__AIM OF THE EXERCISE__
Where the string "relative" shows up in a line of the records, copy that line.

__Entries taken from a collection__
━━━━━━━━━━

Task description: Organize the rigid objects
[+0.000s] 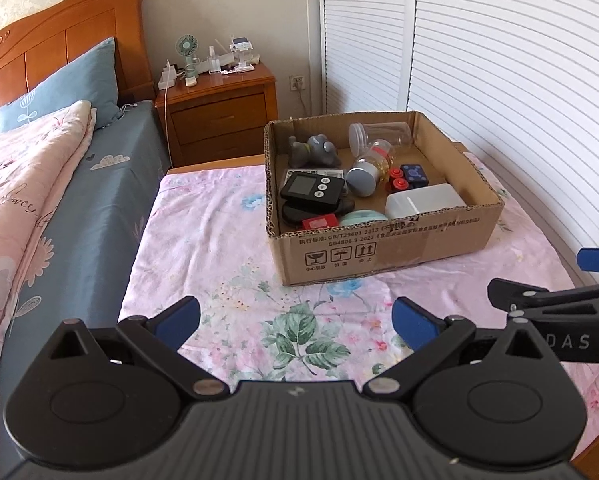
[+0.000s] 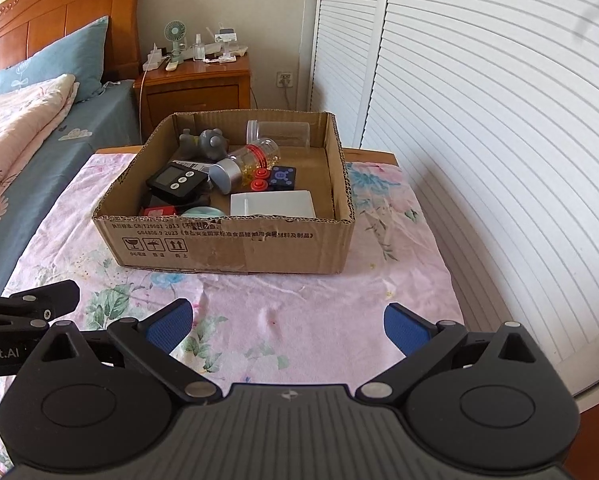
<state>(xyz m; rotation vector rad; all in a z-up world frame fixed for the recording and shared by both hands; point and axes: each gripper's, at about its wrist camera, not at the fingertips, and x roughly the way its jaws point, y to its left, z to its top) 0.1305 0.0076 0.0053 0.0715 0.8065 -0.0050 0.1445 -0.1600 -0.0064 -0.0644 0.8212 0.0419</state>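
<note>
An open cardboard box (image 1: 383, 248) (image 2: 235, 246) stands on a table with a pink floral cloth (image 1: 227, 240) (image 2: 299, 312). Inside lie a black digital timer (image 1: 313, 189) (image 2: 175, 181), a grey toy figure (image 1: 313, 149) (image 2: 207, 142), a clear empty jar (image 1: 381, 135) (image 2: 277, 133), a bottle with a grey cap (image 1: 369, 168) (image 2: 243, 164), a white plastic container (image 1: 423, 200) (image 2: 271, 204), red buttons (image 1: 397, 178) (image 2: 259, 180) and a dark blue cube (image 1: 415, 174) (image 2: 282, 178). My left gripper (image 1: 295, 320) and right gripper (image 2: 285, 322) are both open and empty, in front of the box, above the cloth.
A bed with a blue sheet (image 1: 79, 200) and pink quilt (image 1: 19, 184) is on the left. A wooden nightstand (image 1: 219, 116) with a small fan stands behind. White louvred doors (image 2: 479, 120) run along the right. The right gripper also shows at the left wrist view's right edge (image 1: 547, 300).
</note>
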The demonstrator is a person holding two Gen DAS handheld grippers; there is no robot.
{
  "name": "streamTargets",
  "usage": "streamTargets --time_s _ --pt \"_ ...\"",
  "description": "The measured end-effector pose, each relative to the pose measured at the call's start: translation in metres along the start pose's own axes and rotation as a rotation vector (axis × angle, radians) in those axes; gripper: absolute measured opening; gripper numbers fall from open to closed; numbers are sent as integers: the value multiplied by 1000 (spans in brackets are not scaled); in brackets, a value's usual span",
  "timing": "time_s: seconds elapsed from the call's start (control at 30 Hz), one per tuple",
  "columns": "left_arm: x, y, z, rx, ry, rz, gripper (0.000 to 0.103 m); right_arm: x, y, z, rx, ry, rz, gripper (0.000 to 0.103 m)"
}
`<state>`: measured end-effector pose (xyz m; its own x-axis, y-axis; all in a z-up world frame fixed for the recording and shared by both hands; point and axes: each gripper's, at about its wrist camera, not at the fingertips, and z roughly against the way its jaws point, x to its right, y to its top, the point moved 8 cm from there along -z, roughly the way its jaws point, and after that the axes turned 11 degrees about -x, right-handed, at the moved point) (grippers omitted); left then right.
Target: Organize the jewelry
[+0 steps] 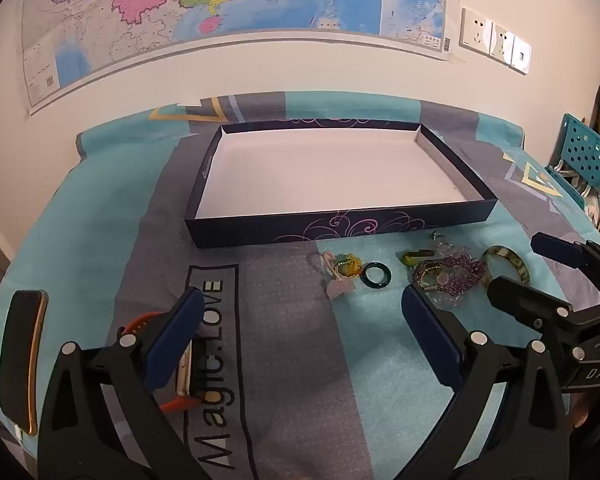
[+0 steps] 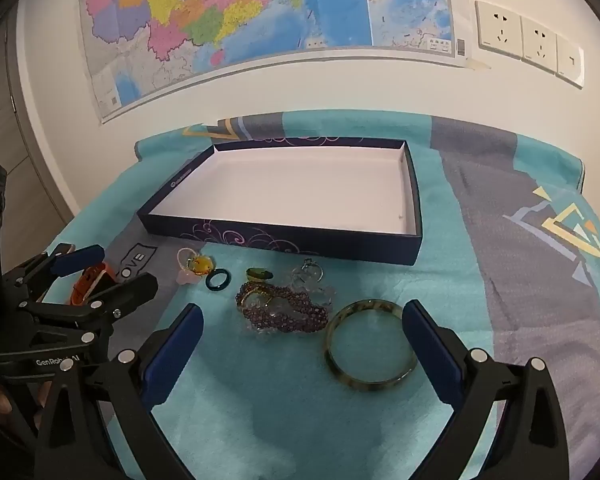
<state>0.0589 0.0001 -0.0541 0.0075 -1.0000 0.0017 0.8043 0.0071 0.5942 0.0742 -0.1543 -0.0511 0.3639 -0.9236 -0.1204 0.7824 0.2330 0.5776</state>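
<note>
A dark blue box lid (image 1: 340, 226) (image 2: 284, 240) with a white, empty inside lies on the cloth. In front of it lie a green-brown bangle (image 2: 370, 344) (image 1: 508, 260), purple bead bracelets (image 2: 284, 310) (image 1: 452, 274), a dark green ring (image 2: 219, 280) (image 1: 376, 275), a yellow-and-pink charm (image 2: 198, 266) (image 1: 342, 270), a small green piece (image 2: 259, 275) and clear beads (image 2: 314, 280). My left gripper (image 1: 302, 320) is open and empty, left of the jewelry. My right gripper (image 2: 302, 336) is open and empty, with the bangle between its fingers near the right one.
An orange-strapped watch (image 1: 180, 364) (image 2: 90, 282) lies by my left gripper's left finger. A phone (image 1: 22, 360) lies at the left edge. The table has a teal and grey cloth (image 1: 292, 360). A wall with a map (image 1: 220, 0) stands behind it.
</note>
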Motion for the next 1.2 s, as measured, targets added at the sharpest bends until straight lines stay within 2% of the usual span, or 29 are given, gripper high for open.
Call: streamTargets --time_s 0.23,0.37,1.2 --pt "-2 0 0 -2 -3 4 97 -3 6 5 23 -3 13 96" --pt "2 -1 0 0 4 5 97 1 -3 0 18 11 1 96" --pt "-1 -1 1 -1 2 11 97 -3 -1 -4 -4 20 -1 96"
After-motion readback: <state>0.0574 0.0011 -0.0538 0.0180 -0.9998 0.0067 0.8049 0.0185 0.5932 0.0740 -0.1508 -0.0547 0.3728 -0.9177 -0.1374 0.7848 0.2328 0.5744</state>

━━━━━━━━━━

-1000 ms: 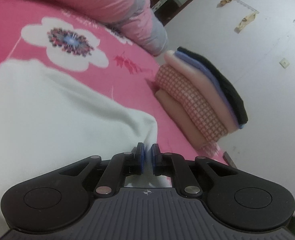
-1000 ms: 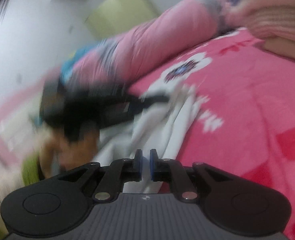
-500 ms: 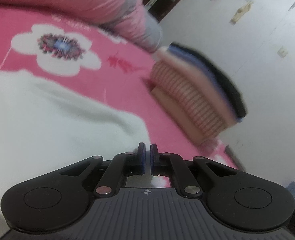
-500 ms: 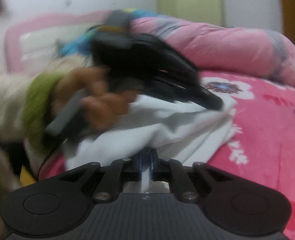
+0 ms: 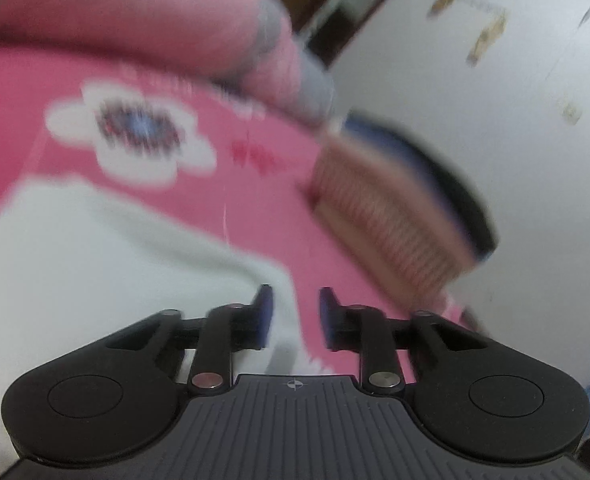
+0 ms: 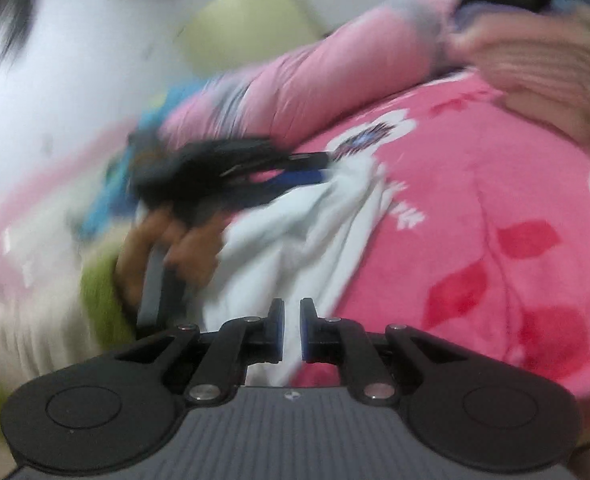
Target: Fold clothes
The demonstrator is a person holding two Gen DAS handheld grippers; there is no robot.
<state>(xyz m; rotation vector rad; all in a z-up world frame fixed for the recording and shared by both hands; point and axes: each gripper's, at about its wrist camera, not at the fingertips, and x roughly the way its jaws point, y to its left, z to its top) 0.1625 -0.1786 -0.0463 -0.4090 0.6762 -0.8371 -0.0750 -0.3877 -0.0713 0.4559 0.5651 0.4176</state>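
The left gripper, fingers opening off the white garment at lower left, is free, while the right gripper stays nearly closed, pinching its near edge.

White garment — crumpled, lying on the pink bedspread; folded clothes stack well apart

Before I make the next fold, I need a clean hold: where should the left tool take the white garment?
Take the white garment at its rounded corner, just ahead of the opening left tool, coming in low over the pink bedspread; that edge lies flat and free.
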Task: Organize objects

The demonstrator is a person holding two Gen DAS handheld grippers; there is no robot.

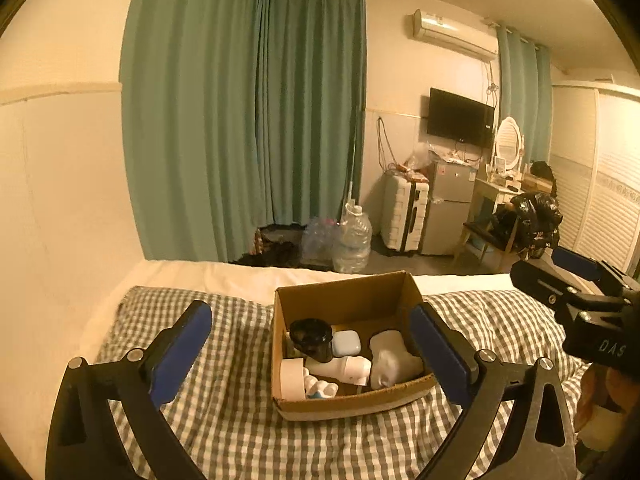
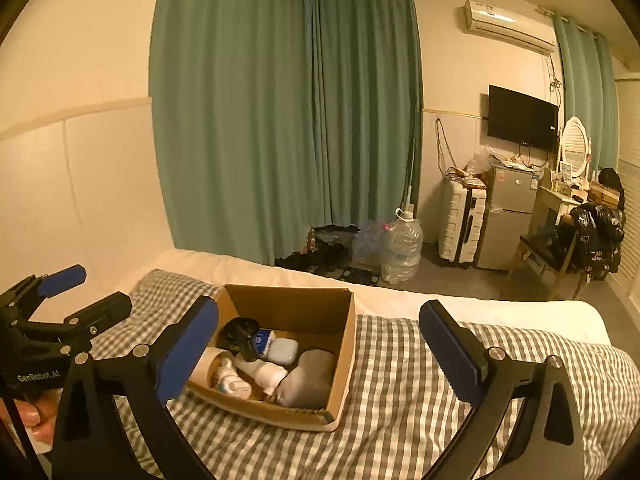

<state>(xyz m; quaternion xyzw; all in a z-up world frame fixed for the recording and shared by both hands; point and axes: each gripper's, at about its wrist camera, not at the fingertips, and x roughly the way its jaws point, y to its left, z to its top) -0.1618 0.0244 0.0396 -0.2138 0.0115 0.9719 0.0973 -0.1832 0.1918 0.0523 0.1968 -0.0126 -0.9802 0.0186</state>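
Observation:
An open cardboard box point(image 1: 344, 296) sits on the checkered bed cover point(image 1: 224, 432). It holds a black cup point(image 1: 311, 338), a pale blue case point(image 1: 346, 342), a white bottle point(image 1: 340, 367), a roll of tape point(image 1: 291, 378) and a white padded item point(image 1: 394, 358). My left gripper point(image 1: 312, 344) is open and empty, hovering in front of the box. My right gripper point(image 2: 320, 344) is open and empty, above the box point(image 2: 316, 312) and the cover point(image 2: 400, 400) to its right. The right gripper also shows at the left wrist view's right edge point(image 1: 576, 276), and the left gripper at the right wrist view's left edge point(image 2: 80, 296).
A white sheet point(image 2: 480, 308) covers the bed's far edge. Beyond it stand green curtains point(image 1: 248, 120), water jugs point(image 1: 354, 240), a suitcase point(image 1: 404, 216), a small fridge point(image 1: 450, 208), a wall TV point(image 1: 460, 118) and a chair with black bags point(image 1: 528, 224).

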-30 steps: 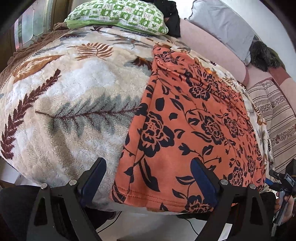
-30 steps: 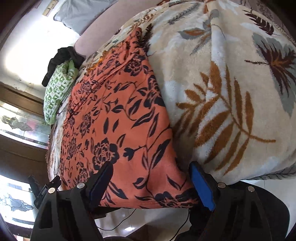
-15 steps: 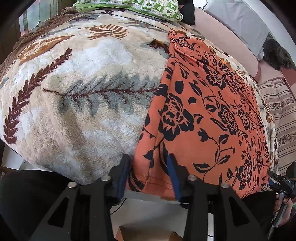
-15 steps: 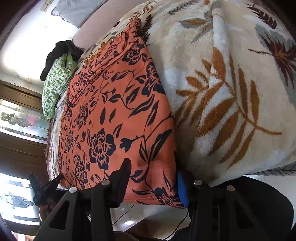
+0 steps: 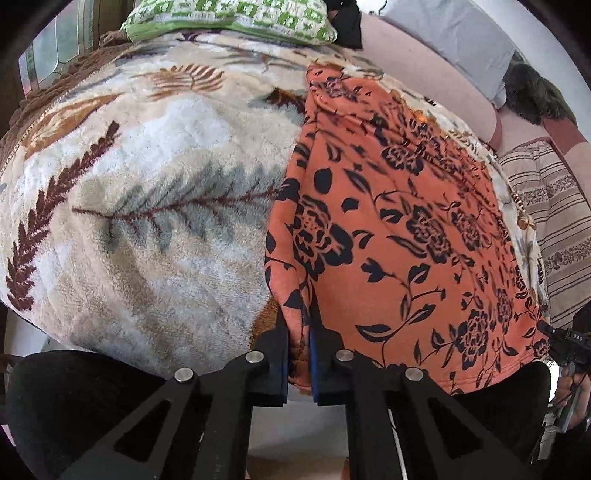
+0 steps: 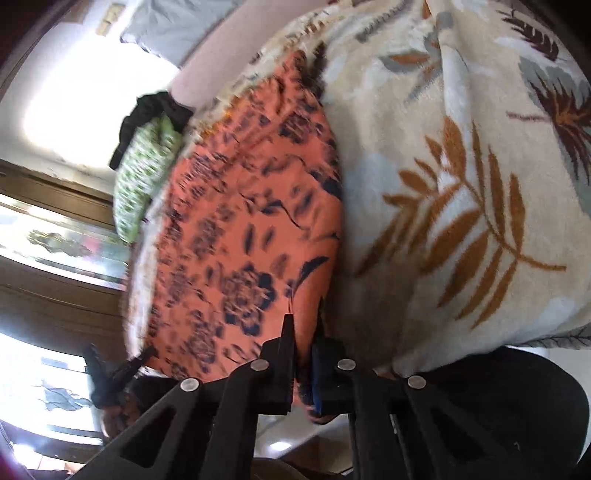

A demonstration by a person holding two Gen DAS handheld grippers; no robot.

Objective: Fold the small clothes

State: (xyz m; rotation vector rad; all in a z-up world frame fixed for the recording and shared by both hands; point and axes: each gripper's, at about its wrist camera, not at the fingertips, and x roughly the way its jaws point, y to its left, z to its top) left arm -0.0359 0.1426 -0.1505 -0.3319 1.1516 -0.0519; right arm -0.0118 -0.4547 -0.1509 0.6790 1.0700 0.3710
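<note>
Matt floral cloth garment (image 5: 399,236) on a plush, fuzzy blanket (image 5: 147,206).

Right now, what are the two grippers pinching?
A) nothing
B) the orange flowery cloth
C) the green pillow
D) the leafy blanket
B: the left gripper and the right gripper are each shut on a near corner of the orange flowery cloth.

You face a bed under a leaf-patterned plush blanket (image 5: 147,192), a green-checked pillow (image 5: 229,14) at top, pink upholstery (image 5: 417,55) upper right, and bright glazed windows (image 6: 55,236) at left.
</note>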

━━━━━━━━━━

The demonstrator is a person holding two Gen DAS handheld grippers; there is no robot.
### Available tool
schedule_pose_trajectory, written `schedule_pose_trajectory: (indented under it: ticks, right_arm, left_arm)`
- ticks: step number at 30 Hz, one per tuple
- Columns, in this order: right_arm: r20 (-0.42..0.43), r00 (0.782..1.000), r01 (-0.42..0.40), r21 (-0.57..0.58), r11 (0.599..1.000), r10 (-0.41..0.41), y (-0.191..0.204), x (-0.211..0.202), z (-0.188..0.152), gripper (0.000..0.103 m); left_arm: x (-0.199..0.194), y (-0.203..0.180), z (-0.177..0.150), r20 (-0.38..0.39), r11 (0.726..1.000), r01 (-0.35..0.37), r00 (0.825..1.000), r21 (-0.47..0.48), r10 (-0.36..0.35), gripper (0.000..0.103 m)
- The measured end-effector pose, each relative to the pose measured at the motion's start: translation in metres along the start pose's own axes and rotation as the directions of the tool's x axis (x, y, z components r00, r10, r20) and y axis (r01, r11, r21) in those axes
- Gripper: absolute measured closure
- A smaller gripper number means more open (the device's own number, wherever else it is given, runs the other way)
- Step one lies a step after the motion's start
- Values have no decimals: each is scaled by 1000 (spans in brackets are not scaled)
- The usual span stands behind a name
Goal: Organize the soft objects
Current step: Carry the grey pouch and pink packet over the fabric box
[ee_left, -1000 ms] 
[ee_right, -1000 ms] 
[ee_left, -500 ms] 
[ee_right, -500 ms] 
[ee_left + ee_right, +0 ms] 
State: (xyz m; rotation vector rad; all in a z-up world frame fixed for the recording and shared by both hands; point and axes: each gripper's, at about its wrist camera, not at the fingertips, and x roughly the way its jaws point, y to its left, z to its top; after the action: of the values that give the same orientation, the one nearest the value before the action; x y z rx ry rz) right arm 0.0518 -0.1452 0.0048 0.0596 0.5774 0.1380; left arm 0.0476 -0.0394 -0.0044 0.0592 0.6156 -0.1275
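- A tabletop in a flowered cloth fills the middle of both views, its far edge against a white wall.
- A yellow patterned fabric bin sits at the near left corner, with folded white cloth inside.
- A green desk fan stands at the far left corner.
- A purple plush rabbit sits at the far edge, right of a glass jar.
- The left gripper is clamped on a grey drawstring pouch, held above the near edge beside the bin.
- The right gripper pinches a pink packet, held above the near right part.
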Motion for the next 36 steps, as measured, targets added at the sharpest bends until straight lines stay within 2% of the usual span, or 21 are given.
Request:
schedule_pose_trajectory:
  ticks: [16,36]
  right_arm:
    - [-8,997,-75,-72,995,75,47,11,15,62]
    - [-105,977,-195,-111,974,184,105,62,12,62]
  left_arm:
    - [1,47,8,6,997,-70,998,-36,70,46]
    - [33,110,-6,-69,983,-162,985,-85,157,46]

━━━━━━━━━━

__RESPONSE TO THIS TASK__
  "description": "The measured end-effector pose, each relative to the pose measured at the call's start: translation in metres along the start pose's own axes and rotation as a rotation vector (axis × angle, radians) in those axes; gripper: absolute measured opening; gripper numbers fall from open to closed; numbers are sent as integers: the value multiplied by 1000 (spans in brackets are not scaled); in brackets, a value's usual span",
- The measured end-effector pose, each relative to the pose measured at the motion's start: translation in metres along the start pose's own axes and rotation as the directions of the tool's x axis (x, y, z components r00, r10, r20) and y axis (r01, r11, r21) in those axes

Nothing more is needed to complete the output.